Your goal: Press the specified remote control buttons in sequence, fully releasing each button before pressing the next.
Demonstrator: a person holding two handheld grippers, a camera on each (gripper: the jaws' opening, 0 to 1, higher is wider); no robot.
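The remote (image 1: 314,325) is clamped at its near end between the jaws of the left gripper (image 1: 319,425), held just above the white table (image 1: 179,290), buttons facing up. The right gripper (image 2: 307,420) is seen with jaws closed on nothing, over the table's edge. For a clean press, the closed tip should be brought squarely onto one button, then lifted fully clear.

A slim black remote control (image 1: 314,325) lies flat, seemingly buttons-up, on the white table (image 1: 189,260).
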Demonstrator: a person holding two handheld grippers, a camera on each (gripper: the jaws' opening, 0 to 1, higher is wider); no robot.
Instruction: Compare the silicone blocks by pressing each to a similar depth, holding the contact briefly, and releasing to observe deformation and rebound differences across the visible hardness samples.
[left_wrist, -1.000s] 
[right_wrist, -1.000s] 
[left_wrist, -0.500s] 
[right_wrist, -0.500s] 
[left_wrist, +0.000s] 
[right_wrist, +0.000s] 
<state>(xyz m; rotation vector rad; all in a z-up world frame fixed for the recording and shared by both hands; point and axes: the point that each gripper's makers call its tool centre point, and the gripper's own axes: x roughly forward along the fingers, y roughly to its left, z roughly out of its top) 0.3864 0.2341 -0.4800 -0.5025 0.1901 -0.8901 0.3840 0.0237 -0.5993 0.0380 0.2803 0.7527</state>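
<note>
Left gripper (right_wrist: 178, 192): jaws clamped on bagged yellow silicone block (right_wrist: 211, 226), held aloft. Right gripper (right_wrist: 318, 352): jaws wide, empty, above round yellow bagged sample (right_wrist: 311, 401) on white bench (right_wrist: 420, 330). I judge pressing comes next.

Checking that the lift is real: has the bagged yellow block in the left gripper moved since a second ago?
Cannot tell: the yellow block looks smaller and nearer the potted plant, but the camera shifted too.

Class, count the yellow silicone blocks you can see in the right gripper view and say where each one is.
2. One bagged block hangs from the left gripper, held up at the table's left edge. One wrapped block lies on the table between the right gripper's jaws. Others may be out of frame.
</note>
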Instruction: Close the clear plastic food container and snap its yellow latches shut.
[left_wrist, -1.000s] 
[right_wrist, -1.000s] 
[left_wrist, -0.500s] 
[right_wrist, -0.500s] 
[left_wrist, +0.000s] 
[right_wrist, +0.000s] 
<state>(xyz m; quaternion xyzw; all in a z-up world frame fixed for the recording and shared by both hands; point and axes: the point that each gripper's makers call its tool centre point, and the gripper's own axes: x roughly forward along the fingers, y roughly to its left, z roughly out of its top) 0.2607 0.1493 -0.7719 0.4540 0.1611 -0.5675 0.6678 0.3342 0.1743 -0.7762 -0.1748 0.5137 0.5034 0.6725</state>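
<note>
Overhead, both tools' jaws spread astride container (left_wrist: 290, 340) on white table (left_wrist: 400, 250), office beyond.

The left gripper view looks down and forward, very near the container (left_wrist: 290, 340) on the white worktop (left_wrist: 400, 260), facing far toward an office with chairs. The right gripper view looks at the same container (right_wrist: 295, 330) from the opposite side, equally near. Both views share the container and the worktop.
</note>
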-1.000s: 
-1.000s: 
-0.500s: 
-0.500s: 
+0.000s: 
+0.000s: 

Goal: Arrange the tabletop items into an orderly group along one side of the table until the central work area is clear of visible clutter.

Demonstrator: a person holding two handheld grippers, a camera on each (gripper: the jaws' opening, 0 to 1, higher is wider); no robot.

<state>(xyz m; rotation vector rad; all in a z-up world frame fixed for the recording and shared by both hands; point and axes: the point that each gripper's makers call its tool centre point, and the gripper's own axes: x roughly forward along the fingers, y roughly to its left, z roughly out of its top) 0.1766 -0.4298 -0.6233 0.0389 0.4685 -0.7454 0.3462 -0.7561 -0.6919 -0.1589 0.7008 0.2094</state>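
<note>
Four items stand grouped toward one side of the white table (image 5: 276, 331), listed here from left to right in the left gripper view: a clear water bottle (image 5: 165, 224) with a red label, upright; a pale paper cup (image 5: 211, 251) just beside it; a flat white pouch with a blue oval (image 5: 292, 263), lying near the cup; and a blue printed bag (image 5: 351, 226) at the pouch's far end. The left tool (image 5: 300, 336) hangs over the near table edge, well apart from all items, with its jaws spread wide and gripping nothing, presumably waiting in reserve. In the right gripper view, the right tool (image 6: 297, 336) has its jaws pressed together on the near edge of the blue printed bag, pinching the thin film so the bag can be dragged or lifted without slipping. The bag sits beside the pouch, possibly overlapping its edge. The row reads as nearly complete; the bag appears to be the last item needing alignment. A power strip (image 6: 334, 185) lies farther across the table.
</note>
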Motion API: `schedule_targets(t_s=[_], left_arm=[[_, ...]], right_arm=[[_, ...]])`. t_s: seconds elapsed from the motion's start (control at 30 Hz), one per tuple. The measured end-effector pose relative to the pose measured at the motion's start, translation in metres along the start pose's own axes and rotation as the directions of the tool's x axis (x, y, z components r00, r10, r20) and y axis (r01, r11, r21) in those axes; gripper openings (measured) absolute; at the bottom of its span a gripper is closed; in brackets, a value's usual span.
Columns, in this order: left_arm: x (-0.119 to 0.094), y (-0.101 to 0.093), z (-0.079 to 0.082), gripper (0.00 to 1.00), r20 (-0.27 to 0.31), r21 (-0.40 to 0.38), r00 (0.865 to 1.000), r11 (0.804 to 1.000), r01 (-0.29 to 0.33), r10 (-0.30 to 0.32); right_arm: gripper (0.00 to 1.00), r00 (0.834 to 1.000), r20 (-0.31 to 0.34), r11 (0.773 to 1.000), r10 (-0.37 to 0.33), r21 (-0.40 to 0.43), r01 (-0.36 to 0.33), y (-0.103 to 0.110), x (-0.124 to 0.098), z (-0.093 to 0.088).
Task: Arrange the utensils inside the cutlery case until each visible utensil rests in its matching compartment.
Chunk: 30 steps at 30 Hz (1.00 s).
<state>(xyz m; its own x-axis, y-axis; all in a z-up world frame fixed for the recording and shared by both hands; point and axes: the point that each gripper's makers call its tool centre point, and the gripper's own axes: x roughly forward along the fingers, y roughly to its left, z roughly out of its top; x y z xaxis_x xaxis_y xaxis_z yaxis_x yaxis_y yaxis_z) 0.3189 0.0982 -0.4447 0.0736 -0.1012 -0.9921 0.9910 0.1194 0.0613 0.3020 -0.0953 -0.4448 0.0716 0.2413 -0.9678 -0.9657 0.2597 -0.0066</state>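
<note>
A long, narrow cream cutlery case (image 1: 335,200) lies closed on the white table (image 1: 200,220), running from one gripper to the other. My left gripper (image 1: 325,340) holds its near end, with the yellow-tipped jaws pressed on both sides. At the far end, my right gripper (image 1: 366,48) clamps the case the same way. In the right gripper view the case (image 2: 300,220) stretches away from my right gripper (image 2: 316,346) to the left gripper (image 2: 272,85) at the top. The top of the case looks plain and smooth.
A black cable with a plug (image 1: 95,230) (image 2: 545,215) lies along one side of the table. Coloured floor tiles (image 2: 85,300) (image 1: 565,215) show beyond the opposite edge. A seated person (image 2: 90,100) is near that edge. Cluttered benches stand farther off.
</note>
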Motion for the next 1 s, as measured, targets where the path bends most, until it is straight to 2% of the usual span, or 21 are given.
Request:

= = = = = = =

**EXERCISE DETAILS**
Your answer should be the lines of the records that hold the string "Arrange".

**SOLUTION FOR THIS PROBLEM**
Goal: Arrange the tabletop items into an orderly group along one side of the table until the central work area is clear of visible clutter.
Task: Arrange the utensils inside the cutlery case until each visible utensil rests in its matching compartment.

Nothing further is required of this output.